Catching a thought on the wing, she pushed back up to the computer to type it in. I remembered LaVerne telling me, You’re never completely here, with me, when you’re working, are you, Lew?

“Sounds like classic paranoia, doesn’t it?” Alouette said.

“Exactly the response a stalker wants to elicit…. I’ve seen your GOK file, you know.”

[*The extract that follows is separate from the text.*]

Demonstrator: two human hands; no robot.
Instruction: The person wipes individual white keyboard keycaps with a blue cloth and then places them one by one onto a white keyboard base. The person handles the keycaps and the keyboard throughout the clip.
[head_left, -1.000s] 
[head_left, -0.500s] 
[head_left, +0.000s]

“I was wondering when you’d bring that up.
If
you’d bring it up.”

“Everything about it—your taking pains to tuck it away, that it exists at all—suggests you must have taken the whole affair more seriously than you claim.”

From within the dishpan on the floor alongside came the scuttling sound of small legs and arms. “Hungry again,” Alouette said. Fishing little Verne out, she bared a breast and put the baby to it.

“I do have to wonder, though, Lew. How is it you manage to avoid seeing this as a violation of privacy? All those rights and principles you uphold so heartily—what, they just go by the way when it becomes personal? And you have no qualms about the dishonesties involved?”

“Of course I do.”

She shifted the child against her chest. “Of course you do. I’m sorry, Lew. I know it’s not that simple.”

“What is?”

“And I do appreciate your taking time to look into this. Though it’s probably nothing.”

 “Probably. But it’s okay with you if I keep poking around, right?”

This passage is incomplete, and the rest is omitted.